What the task requires: Among the lines below, a stretch begins at the one with "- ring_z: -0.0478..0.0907" and ends at the one with "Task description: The". Repeat that stretch exactly, ends included.

Material provided Block Start

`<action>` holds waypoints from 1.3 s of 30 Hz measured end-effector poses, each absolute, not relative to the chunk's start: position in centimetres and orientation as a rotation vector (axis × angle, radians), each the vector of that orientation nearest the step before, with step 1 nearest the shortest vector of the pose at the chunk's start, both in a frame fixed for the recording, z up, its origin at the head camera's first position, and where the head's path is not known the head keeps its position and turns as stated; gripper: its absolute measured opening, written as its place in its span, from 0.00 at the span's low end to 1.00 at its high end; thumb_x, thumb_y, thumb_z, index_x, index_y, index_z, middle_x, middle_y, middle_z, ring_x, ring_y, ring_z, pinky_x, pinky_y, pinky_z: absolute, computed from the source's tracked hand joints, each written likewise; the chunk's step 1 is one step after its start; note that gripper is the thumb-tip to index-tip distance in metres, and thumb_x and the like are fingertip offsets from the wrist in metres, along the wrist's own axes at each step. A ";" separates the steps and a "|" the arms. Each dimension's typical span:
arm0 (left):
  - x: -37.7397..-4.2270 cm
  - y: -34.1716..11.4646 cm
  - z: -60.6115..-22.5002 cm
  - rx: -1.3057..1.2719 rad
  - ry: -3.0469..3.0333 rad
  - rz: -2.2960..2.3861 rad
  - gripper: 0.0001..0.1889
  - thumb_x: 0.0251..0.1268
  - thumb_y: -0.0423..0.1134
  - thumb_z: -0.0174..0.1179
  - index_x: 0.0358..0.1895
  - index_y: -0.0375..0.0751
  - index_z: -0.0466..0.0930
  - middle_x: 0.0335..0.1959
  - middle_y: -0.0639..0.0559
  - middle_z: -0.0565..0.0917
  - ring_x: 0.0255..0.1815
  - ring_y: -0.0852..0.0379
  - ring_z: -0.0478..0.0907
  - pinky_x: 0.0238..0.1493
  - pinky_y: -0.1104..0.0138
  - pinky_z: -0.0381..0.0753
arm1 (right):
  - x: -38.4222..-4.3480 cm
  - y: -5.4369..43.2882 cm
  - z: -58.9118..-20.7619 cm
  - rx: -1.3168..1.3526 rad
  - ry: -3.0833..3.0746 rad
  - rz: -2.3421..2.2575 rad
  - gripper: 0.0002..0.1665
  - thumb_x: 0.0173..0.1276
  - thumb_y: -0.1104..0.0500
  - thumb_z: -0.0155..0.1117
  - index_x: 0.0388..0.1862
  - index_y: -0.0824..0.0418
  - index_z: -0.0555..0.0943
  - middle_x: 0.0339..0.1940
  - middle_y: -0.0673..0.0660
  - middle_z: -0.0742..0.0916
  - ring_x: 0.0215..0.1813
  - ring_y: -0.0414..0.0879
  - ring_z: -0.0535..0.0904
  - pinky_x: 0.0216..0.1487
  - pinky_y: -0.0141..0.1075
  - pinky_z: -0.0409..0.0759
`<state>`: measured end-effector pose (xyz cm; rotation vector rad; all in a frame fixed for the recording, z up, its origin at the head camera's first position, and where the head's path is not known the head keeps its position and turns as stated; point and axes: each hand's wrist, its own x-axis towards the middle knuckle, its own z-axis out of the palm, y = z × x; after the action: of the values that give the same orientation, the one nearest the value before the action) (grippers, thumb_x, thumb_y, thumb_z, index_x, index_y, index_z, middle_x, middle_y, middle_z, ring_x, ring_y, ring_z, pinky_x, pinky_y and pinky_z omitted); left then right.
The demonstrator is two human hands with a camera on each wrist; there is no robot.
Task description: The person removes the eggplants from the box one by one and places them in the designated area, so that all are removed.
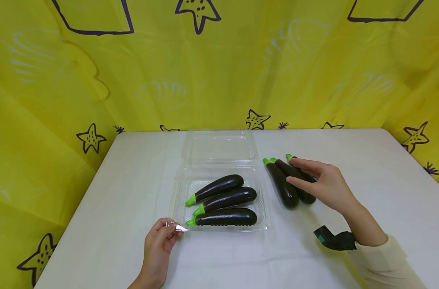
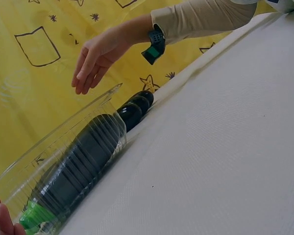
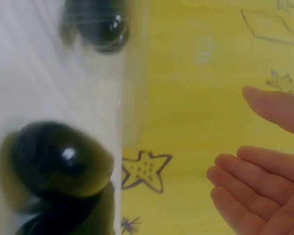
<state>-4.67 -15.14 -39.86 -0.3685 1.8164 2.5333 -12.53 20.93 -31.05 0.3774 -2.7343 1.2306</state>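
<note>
Three eggplants with green stems, one of them the nearest eggplant (image 1: pixel 226 216), lie side by side in a clear plastic clamshell box (image 1: pixel 219 166). My left hand (image 1: pixel 161 241) pinches the box's front left corner between thumb and fingers; in the left wrist view only its fingertips (image 2: pixel 2 220) show. To the right of the box, three more eggplants lie together on the table, among them the leftmost loose eggplant (image 1: pixel 282 184). Above these hovers my right hand (image 1: pixel 326 182), thumb and fingers apart, nothing between them. The right wrist view shows its palm (image 3: pixel 269 196) off the table.
The box's lid (image 1: pixel 219 146) is folded back flat toward the far table edge. A white cloth covers the table (image 1: pixel 133 180). A yellow curtain (image 1: pixel 219 72) with drawn stars hangs behind and at both sides. A dark band (image 1: pixel 335 239) sits on the right wrist.
</note>
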 end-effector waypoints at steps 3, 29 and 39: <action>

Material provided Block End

Written solution:
  - ring_z: -0.0478..0.0907
  - pinky_x: 0.0238..0.1493
  - pinky_y: -0.1104..0.0138
  - pinky_z: -0.0381..0.0753
arm1 (right):
  - x: -38.4222..-4.3480 cm
  - y: -5.4369..43.2882 cm
  - z: -58.9118..-20.7619 cm
  - rx: -1.3168..1.3526 rad
  - ry: -3.0833..3.0746 rad
  - rz: -2.3421..2.2575 rad
  - gripper: 0.0002..0.1665
  - thumb_x: 0.0173..0.1276
  - thumb_y: -0.1104..0.0500
  - thumb_z: -0.0155..0.1117
  - index_x: 0.0388..0.1862
  - index_y: -0.0824..0.0418
  - index_z: -0.0555..0.0943
  - middle_x: 0.0339..0.1940
  - middle_y: -0.0673..0.0660
  - middle_z: -0.0742..0.0916
  - ring_x: 0.0215..0.1813
  - ring_y: -0.0414..0.0879
  - ring_z: -0.0535..0.0904
  - pinky_x: 0.0216..0.1487
  - pinky_y: -0.0141..0.1075
  - pinky_z: -0.0409..0.0759
`<state>`: measured end-effector pose (xyz cm; rotation vector rad; all in a frame fixed for the recording, z up, its origin at the head camera's first position, and where the head's path is not known the head keeps its position and turns as stated; point and axes: each hand's wrist, its own x-axis towards the middle knuckle, its own z-axis out of the palm, y = z × x; after the action: of the values that give the same orientation, the one nearest the value before the action) (grippers, thumb_x, thumb_y, thumb_z, index_x, index_y, index_z, middle_x, middle_y, middle_z, ring_x, ring_y, ring_z, pinky_x, pinky_y and pinky_z omitted); left then right.
The demonstrator is two human hands with a camera on each wrist; there is no robot.
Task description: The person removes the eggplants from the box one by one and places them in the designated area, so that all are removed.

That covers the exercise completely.